### What you need to do
With the pictures omitted, print exactly the lines below, from the one containing "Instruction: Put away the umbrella" through the one containing "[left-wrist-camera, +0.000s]", and nothing else.

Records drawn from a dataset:
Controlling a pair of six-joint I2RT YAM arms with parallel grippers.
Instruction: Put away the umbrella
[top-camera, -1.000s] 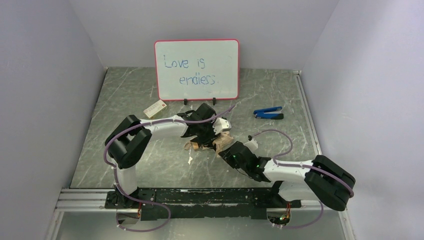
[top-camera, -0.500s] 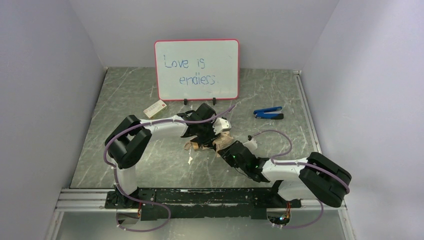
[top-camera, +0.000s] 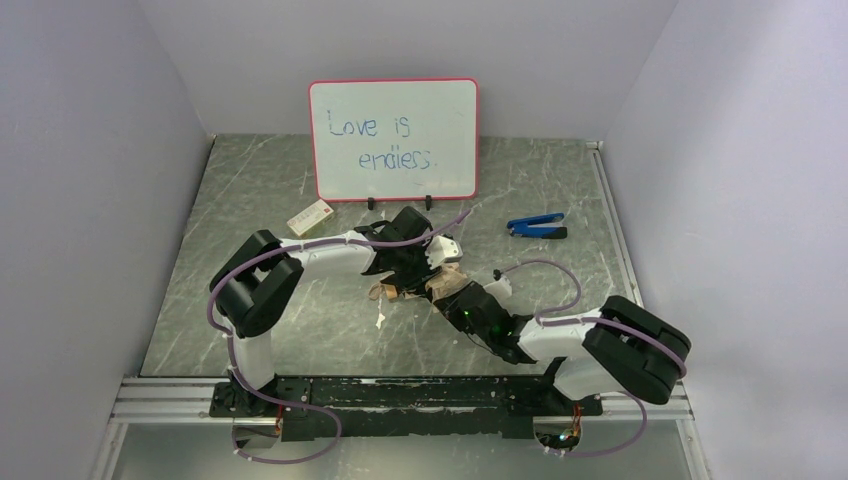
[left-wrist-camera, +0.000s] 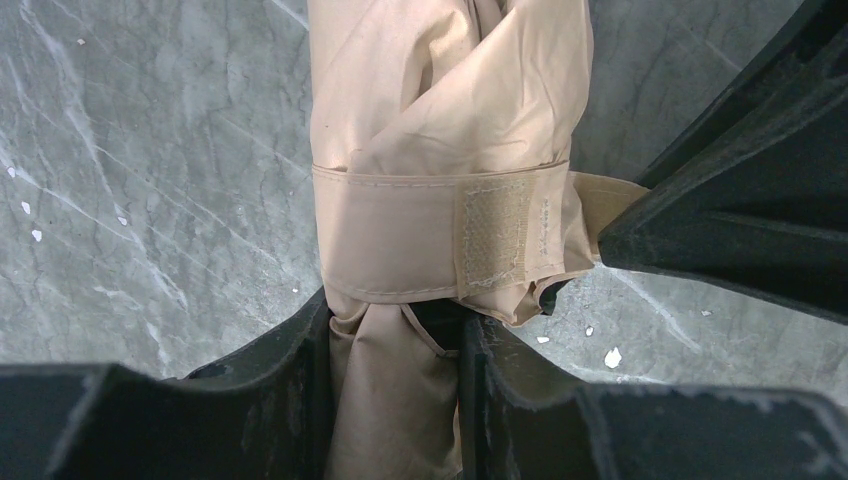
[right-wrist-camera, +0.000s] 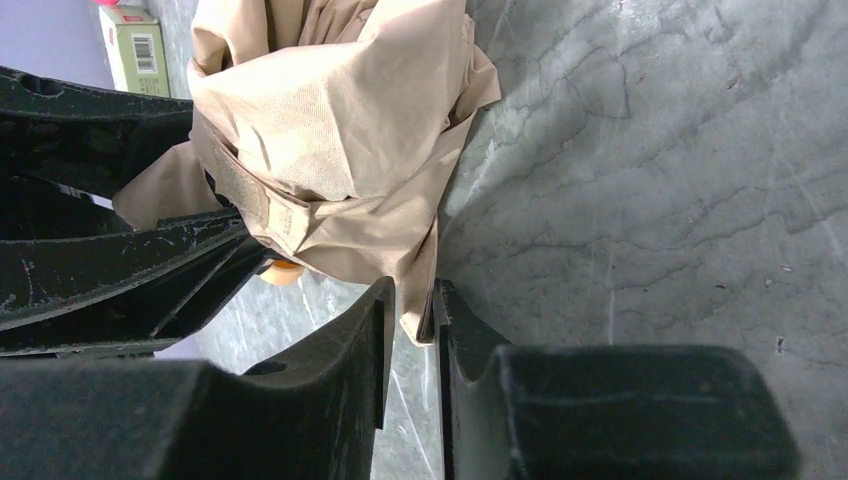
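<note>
**Folded umbrella (top-camera: 445, 282) being held on the table (top-camera: 300, 330), midway between the arms.**

From the left, the left claw (left-wrist-camera: 395, 335) is being clamped around the bundle, whose long axis is running straight out between its fingers. The strap (left-wrist-camera: 400, 235) is being laid crosswise, and at the right its loose tail is being pinched by the right claw (right-wrist-camera: 410, 315), so the closing pull is judged to be that arm's.

Tan umbrella (left-wrist-camera: 420, 120), folded into a bundle, strap (left-wrist-camera: 400, 235) wrapped around it
</note>
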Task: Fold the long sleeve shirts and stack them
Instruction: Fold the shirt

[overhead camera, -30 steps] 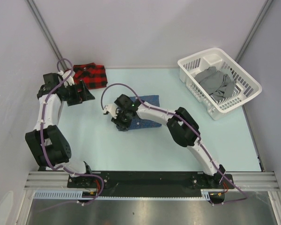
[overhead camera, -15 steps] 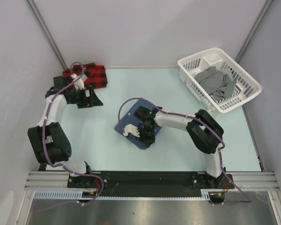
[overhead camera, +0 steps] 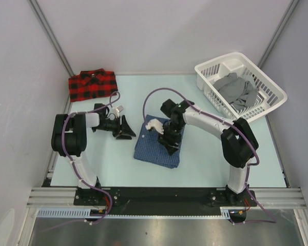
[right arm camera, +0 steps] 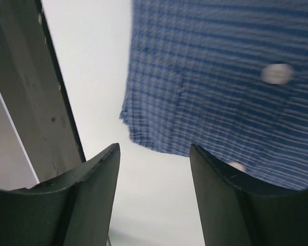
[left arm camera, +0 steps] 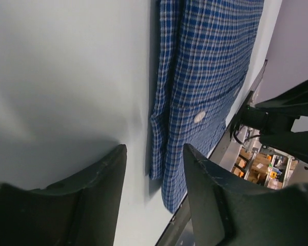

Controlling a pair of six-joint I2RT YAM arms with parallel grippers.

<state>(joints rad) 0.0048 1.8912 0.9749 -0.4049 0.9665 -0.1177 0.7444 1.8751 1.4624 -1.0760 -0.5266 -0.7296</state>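
Observation:
The dark blue fine-check shirt (overhead camera: 153,151) lies folded on the table, front of centre. My right gripper (overhead camera: 170,144) hovers over its right part, open and empty. In the right wrist view (right arm camera: 154,151) the shirt's corner (right arm camera: 220,87), with white buttons, is beyond the open fingers. My left gripper (overhead camera: 128,133) is open and empty on the table just left of the shirt. In the left wrist view (left arm camera: 154,154) the shirt's folded edge (left arm camera: 205,82) lies ahead of the fingers. The red-and-black plaid shirt (overhead camera: 92,84) lies folded at the back left corner.
A white basket (overhead camera: 223,59) holding grey clothes (overhead camera: 238,92) stands at the back right. Grey walls close the table on the left, back and right. The table's metal front rail (overhead camera: 164,197) runs along the near edge.
The blue shirt was dragged from the table's middle toward the front; my right gripper now hovers open over it. My left arm swung from the plaid shirt to beside the blue one.

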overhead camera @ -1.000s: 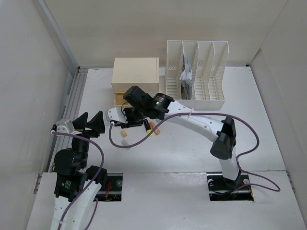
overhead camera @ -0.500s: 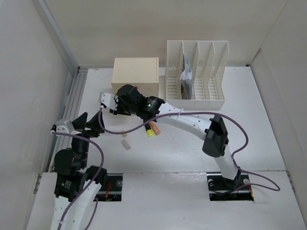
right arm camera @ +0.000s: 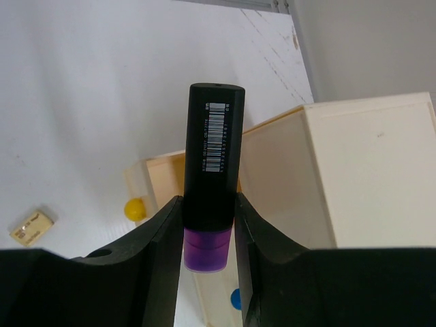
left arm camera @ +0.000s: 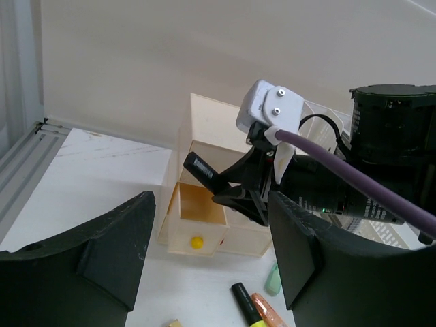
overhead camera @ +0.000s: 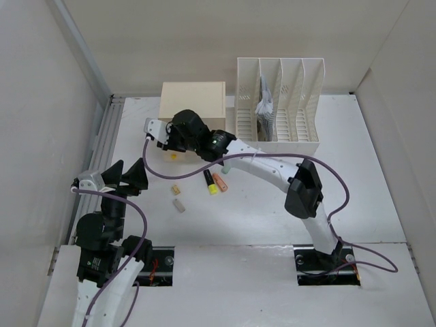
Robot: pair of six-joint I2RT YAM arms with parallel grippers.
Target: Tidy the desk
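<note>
Since 1 s ago the R arm swung from the loose pens up to the cream drawer box (overhead camera: 193,102). The right gripper (right arm camera: 208,225) was clamped on a black, purple-ended marker (right arm camera: 211,150), poised over the open drawer (left arm camera: 197,211), for a drop-in, I judged. The left gripper (left arm camera: 211,253) hung wide open, parked by the rail (overhead camera: 102,143) out of the way. The desk (overhead camera: 272,204) had two highlighters (overhead camera: 210,182) near mid.

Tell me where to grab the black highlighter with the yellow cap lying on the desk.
Grip the black highlighter at mid-barrel, coming straight down from above: it lies flat on the desk, so only its long sides are free. Close across its width, minding the orange marker close beside it.
</note>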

### Solved exercise
Instruction: Put away the umbrella
[top-camera, -1.000s] 
[top-camera, -0.500s] 
[top-camera, +0.000s] 
[left-wrist-camera, +0.000s] 

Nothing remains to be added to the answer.